Алле было от чего волноваться. Придется же объяснять мужу, что посторонний мент делал в ее спальне. Да еще в голом виде. И почему она в голом. У Матвея вообще-то тоже пальцы дрожали, пуговицы на рубашке еле застегнул. Нервы, нервы. Не говоря про унижение — он, доблестный офицер полиции, практически лучший в районе опер, прятался в шкафу, словно крот в норе. Потея от страха и лихорадочно прикидывая, как из квартиры незаметно вырваться. Одно дело анекдоты на эту тему рассказывать, другое — самому в шкафу оказаться. Надо ж так попасть. Повезло, что не муж это. И неплохо бы воспользоваться.
— И что? — помрачнел опер. — Он преступник. Рецидивист. Такого с поличным взять — что кредитку олигарха с пином найти. Закон есть закон! Будет сидеть. Против совести не пойду.
— Мотя, ты охерел?! Какой закон, какая совесть?! Меня же Витька с балкона выкинет! А тебя живьем закопает! А я жить хочу! Я слишком молода, чтобы умереть!
— Не закопает… Спокойно. Мне сейчас раскрытия во как нужны, — опер провел ребром ладони по шее, — должность светит. За каждую «палку» землю рою, а тут сама прилетела.
— Ты про какую палку?
— Не ту… Ничего твой Витька не узнает. Я профи. Слушай и запоминай…
Бердяев в двух словах изложил план, затем вызвал подкрепление и помчался к пойманному Целовальникову составлять протокол изъятия ворованных вещичек. Тот не сидел, сложа ноги, пытался вырваться и призывал прохожих принести кусачки или ножовку. И ведь почти уговорил сердобольную бабулю, объяснив, что стал жертвой политических репрессий. Но не судьба.
Сегодня с машиной повезло, приехала быстрее «Юбера». Вечно пузатый Бориска гостеприимно распахнул задний отсек.
— Прошу.
Бердяев сел вместе с задержанным, чтобы в дороге задать пару коварных вопросов.
В отделе он, минуя дежурную часть, проводил Целовальникова в свой кабинет, запер дверь на ключ и без любовной прелюдии приступил к делу.
— Как думаешь, если на обыск съездим, не формальный такой, а с пристрастием, много еще краж поднимем?
Федор ворованного дома не хранил, но прекрасно понимал значение слова «с пристрастием». Подкинут, суки. Но решил не сдаваться.
— Да мне похер.
— Вот понтов не надо. Одно дело эпизод, другое — десяток. Три года сидеть или семь? Иски обратно, возможность выйти по УДО и прочие маленькие земные радости.
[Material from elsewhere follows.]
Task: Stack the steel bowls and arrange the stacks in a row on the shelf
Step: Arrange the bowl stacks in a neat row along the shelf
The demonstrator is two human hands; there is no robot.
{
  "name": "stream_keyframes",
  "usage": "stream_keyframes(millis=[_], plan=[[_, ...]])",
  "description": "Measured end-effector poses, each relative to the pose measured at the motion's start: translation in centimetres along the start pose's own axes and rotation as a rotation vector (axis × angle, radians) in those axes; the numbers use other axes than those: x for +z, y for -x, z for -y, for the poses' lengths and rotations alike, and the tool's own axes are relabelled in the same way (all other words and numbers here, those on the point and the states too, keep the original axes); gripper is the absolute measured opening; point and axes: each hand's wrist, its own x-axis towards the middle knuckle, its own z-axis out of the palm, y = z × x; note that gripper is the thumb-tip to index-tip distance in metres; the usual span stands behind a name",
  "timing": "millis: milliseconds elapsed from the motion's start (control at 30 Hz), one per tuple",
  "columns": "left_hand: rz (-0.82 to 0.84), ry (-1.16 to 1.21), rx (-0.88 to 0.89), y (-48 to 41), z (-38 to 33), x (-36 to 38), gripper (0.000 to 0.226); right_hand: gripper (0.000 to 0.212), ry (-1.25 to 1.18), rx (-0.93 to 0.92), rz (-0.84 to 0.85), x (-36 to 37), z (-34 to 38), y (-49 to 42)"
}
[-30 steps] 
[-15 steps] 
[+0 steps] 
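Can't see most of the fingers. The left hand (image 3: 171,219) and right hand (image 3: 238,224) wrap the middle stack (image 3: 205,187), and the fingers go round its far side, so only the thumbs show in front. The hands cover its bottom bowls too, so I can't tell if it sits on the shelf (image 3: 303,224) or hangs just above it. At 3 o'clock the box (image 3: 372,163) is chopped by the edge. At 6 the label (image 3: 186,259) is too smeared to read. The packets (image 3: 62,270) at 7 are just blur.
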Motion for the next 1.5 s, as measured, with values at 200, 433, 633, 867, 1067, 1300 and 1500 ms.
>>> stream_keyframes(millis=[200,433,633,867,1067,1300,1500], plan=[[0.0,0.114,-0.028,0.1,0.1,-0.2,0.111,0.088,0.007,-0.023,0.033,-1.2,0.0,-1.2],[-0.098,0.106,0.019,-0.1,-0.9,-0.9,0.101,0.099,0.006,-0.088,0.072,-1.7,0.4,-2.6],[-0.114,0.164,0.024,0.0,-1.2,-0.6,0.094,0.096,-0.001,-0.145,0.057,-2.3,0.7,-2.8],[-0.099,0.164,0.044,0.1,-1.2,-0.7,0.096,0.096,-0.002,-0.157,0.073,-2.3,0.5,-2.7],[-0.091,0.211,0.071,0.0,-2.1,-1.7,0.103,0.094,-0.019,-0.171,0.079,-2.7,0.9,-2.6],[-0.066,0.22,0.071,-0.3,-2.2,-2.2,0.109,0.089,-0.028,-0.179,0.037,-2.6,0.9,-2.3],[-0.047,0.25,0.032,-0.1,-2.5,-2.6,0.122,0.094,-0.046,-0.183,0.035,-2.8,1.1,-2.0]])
Блин, мент угадал с «десятком» или случайно попал?
— И чего?
Матвей показал большим пальцем на висящую за его стеной карту района.
— На этой земле бомбил?
— Я вообще тут первый раз. Хату по замку выбрал. Замок — говно.
— Отлично! Меня не очень волнуют подвиги, совершенные где-то там, за горизонтом. А тебя, к примеру, волнует, если какой-нибудь твой знакомый погуливает с чужой женой?
— Да пофиг, — догадавшись, о чем речь, хмыкнул Целовальников.
— Супер! Мы оба вменяемые, благоразумные люди с легкой степенью пофигизма.
— Я сразу врубился, что ты в шкафу делал…
Теперь понятно, почему красотка дверь не открыла. Ждала, пока любовник в шкаф спрячется. Классика «Аншлага».
— Понял правильно, но сказать нужно другое.
Матвей уже не нервничал. Со спокойствием удава смотрел на жертву.
— Например, что хату присмотрел давно, приходил, наблюдал. А я сидел в засаде и тебя поймал. В засаде, а не в шкафу. Одетый. Усекаешь, Целовальников? И мы очень красиво разойдемся. Копать дальше не буду. И другим не дам.
— А если будешь?
— Тебе никто не помешает сказать правду. Решай… В конце концов я со своими проблемами разберусь, но тебе от этого лучше не станет. Поверь.